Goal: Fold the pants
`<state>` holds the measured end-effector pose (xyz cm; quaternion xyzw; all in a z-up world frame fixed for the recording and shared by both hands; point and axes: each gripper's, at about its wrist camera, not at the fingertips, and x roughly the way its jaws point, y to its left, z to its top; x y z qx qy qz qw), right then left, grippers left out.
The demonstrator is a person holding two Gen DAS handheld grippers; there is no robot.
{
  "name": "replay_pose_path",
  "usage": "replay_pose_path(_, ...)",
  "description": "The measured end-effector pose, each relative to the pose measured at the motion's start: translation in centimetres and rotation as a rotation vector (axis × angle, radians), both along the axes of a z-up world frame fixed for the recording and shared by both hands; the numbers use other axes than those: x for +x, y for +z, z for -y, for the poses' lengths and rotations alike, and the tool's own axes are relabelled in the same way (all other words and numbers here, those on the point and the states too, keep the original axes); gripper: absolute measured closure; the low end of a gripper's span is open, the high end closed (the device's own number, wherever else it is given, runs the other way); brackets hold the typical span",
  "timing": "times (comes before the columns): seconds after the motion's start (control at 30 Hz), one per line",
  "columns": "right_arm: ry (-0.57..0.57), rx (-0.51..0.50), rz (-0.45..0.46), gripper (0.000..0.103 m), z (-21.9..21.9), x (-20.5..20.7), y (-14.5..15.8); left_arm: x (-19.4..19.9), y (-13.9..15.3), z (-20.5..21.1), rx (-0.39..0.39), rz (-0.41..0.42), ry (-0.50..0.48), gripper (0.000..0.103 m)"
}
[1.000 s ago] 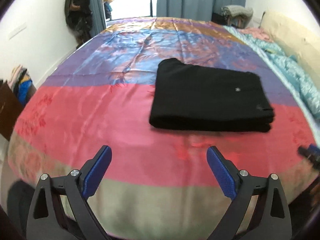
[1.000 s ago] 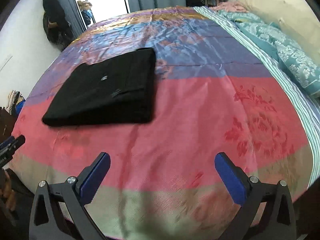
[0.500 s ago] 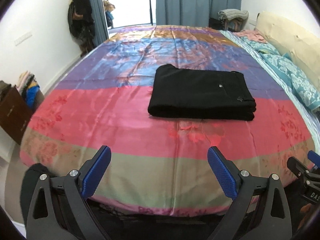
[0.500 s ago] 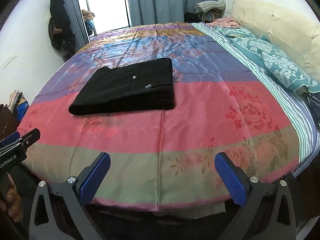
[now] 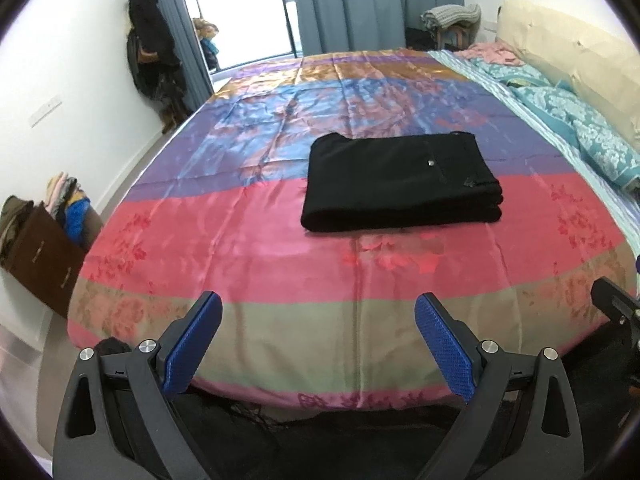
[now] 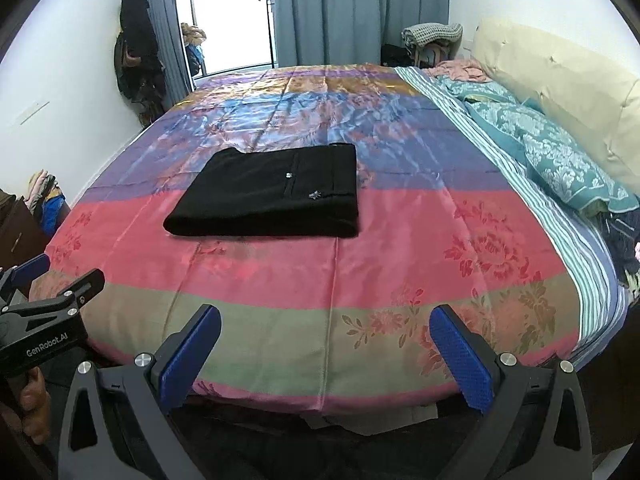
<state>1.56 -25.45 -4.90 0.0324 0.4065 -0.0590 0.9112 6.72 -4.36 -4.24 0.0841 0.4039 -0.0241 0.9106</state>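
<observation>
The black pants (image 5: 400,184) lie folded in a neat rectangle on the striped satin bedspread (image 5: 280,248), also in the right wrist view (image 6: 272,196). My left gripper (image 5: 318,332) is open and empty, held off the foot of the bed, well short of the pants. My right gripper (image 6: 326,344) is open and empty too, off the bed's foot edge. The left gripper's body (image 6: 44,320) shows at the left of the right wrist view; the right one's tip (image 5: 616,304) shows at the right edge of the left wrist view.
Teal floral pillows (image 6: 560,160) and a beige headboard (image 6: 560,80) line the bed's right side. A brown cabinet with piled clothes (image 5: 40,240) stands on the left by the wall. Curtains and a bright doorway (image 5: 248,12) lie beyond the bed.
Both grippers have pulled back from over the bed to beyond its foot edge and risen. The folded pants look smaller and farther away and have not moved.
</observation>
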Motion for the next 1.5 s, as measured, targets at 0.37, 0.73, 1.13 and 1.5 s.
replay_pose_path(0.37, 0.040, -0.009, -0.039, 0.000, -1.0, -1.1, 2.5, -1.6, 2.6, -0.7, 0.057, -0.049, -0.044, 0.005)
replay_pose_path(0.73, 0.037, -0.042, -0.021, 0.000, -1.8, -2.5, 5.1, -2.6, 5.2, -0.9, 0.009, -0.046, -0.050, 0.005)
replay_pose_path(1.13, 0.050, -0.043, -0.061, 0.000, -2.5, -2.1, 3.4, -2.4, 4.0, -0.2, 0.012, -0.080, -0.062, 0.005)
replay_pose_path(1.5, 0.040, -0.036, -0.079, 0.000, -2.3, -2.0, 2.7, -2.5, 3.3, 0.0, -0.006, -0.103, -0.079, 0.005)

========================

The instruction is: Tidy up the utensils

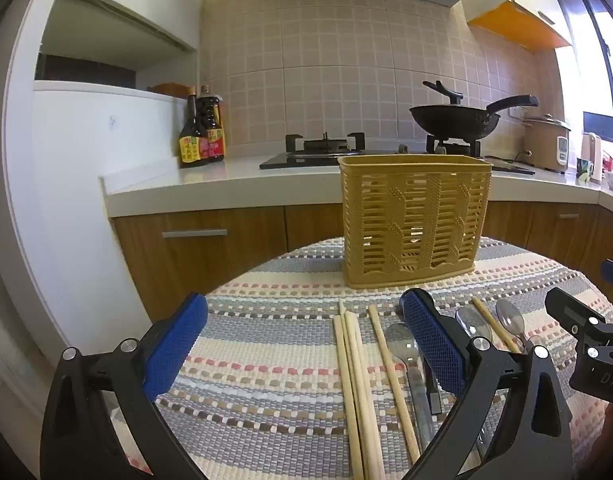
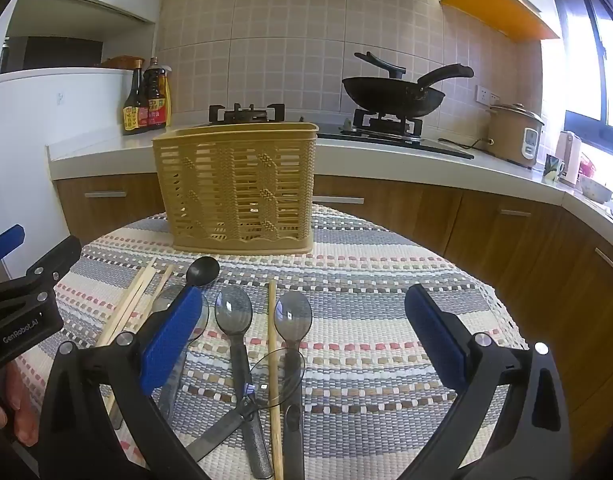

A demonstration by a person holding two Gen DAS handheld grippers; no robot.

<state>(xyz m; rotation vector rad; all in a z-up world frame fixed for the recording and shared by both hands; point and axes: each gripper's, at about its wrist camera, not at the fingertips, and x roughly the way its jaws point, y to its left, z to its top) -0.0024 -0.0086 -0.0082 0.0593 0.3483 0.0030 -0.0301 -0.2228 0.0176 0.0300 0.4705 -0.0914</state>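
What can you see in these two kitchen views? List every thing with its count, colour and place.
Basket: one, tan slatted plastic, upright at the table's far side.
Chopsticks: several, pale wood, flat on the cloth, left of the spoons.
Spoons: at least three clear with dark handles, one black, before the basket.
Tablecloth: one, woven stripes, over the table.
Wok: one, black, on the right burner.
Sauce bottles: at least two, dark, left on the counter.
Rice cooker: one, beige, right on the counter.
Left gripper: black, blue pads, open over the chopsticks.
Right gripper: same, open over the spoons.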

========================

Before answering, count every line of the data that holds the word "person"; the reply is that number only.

2